**Assignment**
Go to the line with "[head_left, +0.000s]" in the material below and copy from there through the line with "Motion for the", exactly. Pictures are not copied.

**Information**
□ □ □

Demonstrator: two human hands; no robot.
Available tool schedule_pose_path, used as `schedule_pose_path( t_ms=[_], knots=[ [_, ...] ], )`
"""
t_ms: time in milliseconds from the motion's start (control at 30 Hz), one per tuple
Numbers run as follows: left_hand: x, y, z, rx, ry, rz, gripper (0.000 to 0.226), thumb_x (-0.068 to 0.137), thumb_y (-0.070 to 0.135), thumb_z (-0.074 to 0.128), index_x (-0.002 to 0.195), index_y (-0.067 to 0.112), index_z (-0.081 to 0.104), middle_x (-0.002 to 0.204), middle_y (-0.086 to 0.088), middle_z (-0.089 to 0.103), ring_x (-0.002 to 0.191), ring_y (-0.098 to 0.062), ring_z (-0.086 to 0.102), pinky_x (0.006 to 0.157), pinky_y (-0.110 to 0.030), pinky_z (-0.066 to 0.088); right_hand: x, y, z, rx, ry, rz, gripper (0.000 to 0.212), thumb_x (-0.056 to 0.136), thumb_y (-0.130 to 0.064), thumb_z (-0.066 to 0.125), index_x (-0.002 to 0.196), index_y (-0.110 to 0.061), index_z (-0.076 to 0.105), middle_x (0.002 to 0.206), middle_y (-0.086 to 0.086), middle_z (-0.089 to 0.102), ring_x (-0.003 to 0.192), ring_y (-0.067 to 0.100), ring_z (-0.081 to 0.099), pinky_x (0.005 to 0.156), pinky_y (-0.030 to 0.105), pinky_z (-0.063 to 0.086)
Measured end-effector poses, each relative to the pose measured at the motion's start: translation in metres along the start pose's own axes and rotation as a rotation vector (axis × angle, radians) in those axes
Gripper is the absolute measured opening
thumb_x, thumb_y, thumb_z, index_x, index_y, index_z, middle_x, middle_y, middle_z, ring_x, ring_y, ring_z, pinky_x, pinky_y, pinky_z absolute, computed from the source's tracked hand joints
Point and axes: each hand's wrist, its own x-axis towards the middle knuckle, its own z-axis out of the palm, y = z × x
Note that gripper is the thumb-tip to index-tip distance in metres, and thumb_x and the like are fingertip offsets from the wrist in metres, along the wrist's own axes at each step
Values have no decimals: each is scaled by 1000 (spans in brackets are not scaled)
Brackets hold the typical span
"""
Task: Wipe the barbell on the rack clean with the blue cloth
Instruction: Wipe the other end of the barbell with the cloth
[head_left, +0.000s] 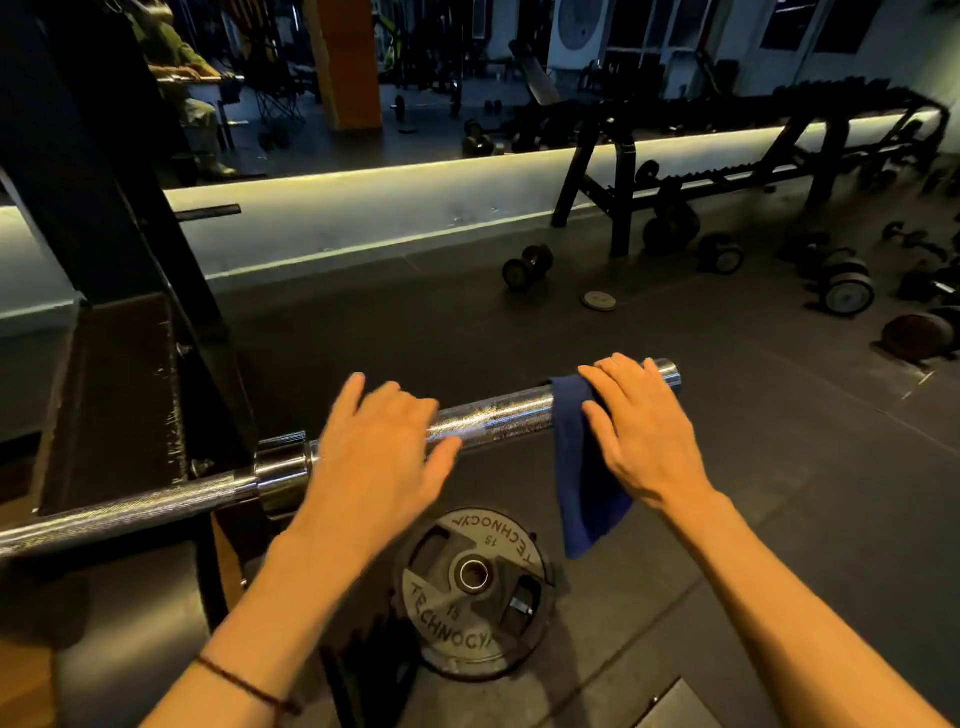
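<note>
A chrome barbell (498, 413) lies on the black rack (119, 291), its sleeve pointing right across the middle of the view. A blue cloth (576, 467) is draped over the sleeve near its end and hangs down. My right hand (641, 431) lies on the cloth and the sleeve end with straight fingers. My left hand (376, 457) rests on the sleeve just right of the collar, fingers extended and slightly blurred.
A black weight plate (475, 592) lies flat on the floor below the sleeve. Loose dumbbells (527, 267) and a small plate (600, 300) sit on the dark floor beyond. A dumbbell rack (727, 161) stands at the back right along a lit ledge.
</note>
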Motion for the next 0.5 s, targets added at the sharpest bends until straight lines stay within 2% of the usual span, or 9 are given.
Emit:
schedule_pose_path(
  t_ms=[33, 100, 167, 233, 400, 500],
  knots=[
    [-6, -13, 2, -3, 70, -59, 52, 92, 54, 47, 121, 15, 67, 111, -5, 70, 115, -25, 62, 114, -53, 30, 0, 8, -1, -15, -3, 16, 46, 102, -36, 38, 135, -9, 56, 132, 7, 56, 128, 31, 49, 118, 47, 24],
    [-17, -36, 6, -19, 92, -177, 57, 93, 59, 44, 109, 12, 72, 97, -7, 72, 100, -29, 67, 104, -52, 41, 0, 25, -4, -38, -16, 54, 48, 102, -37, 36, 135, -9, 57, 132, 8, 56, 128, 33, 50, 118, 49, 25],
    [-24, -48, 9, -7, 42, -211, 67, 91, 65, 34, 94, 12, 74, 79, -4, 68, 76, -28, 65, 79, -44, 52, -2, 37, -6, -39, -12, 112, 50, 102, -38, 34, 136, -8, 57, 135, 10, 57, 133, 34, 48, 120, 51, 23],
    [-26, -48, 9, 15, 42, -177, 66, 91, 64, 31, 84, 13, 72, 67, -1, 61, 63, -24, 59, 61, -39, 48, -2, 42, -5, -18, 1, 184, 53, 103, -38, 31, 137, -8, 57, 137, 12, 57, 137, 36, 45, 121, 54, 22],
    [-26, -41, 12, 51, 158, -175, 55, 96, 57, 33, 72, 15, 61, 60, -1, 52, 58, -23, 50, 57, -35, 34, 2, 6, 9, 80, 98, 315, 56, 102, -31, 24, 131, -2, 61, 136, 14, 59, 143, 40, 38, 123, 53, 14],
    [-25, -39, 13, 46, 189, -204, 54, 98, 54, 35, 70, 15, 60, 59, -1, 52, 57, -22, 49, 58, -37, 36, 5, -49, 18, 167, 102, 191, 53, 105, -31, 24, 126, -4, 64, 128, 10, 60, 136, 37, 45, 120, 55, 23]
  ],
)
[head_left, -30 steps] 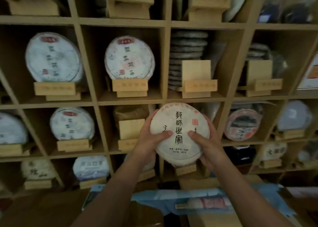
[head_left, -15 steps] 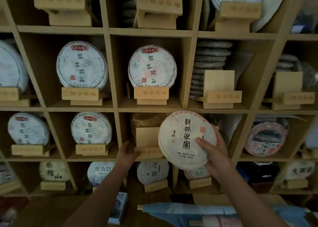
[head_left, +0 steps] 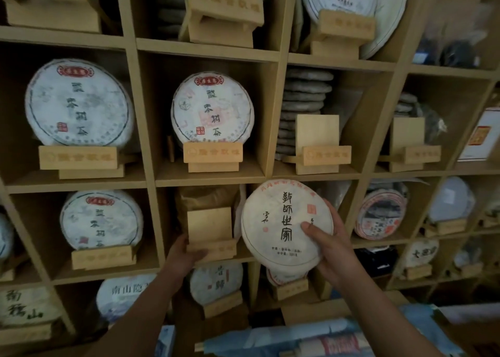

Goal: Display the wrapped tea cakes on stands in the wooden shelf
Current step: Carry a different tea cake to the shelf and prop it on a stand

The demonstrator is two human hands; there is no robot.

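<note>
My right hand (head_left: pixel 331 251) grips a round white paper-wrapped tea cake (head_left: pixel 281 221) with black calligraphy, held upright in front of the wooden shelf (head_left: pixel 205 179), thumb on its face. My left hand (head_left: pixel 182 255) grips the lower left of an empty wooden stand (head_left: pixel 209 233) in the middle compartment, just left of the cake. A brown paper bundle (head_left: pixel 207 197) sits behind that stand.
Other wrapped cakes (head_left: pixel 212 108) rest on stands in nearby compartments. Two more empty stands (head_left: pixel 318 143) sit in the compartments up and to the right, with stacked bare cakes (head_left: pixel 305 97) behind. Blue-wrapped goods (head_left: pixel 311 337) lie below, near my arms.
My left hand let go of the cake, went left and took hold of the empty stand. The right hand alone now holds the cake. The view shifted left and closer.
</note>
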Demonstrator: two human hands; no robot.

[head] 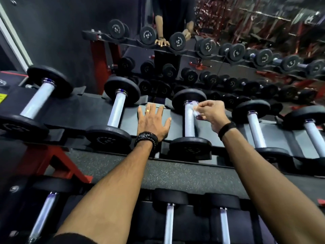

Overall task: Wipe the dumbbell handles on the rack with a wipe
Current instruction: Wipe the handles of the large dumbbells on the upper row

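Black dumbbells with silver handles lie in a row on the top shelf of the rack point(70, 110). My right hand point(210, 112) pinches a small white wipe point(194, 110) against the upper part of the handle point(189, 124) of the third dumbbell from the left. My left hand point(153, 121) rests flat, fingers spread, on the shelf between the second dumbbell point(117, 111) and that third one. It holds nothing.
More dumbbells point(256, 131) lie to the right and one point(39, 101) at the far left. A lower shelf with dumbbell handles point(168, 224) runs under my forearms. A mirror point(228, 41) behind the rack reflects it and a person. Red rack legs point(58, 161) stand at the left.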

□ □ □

**Result**
[head_left, +0.000s] 
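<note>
A chrome barbell (498, 413) lies on the black rack (119, 291), its sleeve pointing right across the middle of the view. A blue cloth (576, 467) is draped over the sleeve near its end and hangs down. My right hand (641, 431) lies on the cloth and the sleeve end with straight fingers. My left hand (376, 457) rests on the sleeve just right of the collar, fingers extended and slightly blurred.
A black weight plate (475, 592) lies flat on the floor below the sleeve. Loose dumbbells (527, 267) and a small plate (600, 300) sit on the dark floor beyond. A dumbbell rack (727, 161) stands at the back right along a lit ledge.
</note>
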Motion for the next 0.5 s, targets added at the sharpest bends until straight lines stay within 2% of the usual span, or 9 are given.

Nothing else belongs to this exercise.